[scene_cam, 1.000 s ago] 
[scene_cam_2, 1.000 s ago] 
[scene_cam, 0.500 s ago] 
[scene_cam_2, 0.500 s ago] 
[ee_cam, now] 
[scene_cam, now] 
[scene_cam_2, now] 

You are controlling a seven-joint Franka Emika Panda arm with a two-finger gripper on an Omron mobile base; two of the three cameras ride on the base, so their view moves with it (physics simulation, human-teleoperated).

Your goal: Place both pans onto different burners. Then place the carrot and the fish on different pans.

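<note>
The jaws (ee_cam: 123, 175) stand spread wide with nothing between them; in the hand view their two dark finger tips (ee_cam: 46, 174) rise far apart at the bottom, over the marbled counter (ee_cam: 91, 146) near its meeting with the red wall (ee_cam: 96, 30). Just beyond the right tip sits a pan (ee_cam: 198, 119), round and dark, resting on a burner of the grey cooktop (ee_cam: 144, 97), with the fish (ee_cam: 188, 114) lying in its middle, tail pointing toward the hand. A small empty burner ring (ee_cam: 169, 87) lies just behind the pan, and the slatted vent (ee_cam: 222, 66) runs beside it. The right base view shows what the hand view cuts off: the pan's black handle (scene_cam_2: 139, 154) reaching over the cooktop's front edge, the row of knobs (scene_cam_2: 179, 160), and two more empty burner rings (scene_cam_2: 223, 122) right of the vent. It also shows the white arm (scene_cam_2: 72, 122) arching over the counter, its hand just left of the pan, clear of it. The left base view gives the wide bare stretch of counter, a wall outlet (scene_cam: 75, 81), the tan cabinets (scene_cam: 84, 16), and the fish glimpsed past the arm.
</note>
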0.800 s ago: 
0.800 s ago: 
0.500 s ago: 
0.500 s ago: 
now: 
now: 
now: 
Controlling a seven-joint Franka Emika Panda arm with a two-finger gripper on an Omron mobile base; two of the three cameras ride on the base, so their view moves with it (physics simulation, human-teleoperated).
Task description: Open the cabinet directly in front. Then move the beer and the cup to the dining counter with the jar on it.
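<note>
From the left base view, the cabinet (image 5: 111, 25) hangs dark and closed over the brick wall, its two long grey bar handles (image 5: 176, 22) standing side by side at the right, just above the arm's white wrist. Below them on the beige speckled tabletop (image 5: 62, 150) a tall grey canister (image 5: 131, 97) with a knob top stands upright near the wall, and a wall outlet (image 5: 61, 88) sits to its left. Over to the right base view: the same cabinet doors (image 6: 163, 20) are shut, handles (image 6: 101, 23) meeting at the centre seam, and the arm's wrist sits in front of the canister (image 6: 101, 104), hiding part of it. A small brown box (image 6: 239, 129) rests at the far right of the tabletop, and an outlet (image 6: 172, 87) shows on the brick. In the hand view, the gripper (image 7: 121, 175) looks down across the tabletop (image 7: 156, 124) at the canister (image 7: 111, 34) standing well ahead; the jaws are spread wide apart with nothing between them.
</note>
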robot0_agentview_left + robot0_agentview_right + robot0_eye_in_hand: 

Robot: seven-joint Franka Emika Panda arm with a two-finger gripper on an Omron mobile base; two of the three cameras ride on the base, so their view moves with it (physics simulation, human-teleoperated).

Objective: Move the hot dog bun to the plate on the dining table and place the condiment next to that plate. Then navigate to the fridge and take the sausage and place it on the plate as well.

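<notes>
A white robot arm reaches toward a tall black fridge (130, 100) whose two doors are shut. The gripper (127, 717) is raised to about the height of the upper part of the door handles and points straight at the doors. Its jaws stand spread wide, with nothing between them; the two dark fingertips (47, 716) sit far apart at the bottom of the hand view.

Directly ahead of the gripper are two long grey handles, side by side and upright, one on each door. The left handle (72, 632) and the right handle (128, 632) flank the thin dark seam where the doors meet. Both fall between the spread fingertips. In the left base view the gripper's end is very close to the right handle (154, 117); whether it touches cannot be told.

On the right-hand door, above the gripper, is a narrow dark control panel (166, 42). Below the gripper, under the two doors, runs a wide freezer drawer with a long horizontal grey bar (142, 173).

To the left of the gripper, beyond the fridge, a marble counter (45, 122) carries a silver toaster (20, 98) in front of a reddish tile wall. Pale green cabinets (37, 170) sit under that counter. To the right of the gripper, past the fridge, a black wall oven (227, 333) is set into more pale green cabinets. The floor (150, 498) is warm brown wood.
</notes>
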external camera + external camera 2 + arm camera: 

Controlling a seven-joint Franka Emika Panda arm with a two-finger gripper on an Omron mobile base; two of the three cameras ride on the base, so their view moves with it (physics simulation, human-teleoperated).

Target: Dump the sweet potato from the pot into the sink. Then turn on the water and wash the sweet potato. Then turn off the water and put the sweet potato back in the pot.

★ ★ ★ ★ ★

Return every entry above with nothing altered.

[scene_cam, 1.000 s ago] 
[scene_cam_2, 1.000 s ago] 
[scene_cam, 0.500 s ago] 
[scene_cam_2, 0.500 s ago] 
[ee_cam, now] 
[scene_cam, now] 
[scene_cam_2, now] 

You are controlling a seven-joint Franka Emika Panda arm with a two-finger gripper on an Omron mobile base; two of the three cameras ride on the base, so their view moves with it (physics simulation, human-teleoperated).

Your goal: Place both pans onto different burners. Then place the carrot and the fish on different pans.

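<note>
The jaws (ee_cam: 123, 175) stand spread wide with nothing between them; in the hand view their two dark finger tips (ee_cam: 46, 174) rise far apart at the bottom, over the marbled counter (ee_cam: 91, 146) near its meeting with the red wall (ee_cam: 96, 30). Just beyond the right tip sits a pan (ee_cam: 198, 119), round and dark, resting on a burner of the grey cooktop (ee_cam: 144, 97), with the fish (ee_cam: 188, 114) lying in its middle, tail pointing toward the hand. A small empty burner ring (ee_cam: 169, 87) lies just behind the pan, and the slatted vent (ee_cam: 222, 66) runs beside it. The right base view shows what the hand view cuts off: the pan's black handle (scene_cam_2: 139, 154) reaching over the cooktop's front edge, the row of knobs (scene_cam_2: 179, 160), and two more empty burner rings (scene_cam_2: 223, 122) right of the vent. It also shows the white arm (scene_cam_2: 72, 122) arching over the counter, its hand just left of the pan, clear of it. The left base view gives the wide bare stretch of counter, a wall outlet (scene_cam: 75, 81), the tan cabinets (scene_cam: 84, 16), and the fish glimpsed past the arm.
</note>
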0.800 s ago: 
0.800 s ago: 
0.500 s ago: 
0.500 s ago: 
now: 
now: 
now: 
Controlling a seven-joint Franka Emika Panda arm with a two-finger gripper on an Omron mobile base; two of the three cameras ride on the base, so their view moves with it (physics simulation, human-teleoperated).
Task description: Open the cabinet directly in front. Then move the beer and the cup to the dining counter with the jar on it.
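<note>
From the left base view, the cabinet (image 5: 111, 25) hangs dark and closed over the brick wall, its two long grey bar handles (image 5: 176, 22) standing side by side at the right, just above the arm's white wrist. Below them on the beige speckled tabletop (image 5: 62, 150) a tall grey canister (image 5: 131, 97) with a knob top stands upright near the wall, and a wall outlet (image 5: 61, 88) sits to its left. Over to the right base view: the same cabinet doors (image 6: 163, 20) are shut, handles (image 6: 101, 23) meeting at the centre seam, and the arm's wrist sits in front of the canister (image 6: 101, 104), hiding part of it. A small brown box (image 6: 239, 129) rests at the far right of the tabletop, and an outlet (image 6: 172, 87) shows on the brick. In the hand view, the gripper (image 7: 121, 175) looks down across the tabletop (image 7: 156, 124) at the canister (image 7: 111, 34) standing well ahead; the jaws are spread wide apart with nothing between them.
</note>
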robot0_agentview_left + robot0_agentview_right + robot0_eye_in_hand: 

Robot: seven-joint Franka Emika Panda arm with a two-finger gripper on an Omron mobile base; two of the three cameras ride on the base, so their view moves with it (physics simulation, human-teleoperated).

Objective: Move the hot dog bun to the plate on the dining table and place the condiment next to that plate. Then navigate to the fridge and take the sausage and place it on the plate as well.

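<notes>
A white robot arm reaches toward a tall black fridge (130, 100) whose two doors are shut. The gripper (127, 717) is raised to about the height of the upper part of the door handles and points straight at the doors. Its jaws stand spread wide, with nothing between them; the two dark fingertips (47, 716) sit far apart at the bottom of the hand view.

Directly ahead of the gripper are two long grey handles, side by side and upright, one on each door. The left handle (72, 632) and the right handle (128, 632) flank the thin dark seam where the doors meet. Both fall between the spread fingertips. In the left base view the gripper's end is very close to the right handle (154, 117); whether it touches cannot be told.

On the right-hand door, above the gripper, is a narrow dark control panel (166, 42). Below the gripper, under the two doors, runs a wide freezer drawer with a long horizontal grey bar (142, 173).

To the left of the gripper, beyond the fridge, a marble counter (45, 122) carries a silver toaster (20, 98) in front of a reddish tile wall. Pale green cabinets (37, 170) sit under that counter. To the right of the gripper, past the fridge, a black wall oven (227, 333) is set into more pale green cabinets. The floor (150, 498) is warm brown wood.
</notes>
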external camera + external camera 2 + arm camera: 

Controlling a seven-joint Franka Emika Panda arm with a two-finger gripper on an Omron mobile base; two of the three cameras ride on the base, so their view moves with it (physics simulation, human-teleoperated).

Target: Dump the sweet potato from the pot into the sink. Then turn on the water and wash the sweet potato. Then turn off the water and put the sweet potato back in the pot.

That wraps up the answer.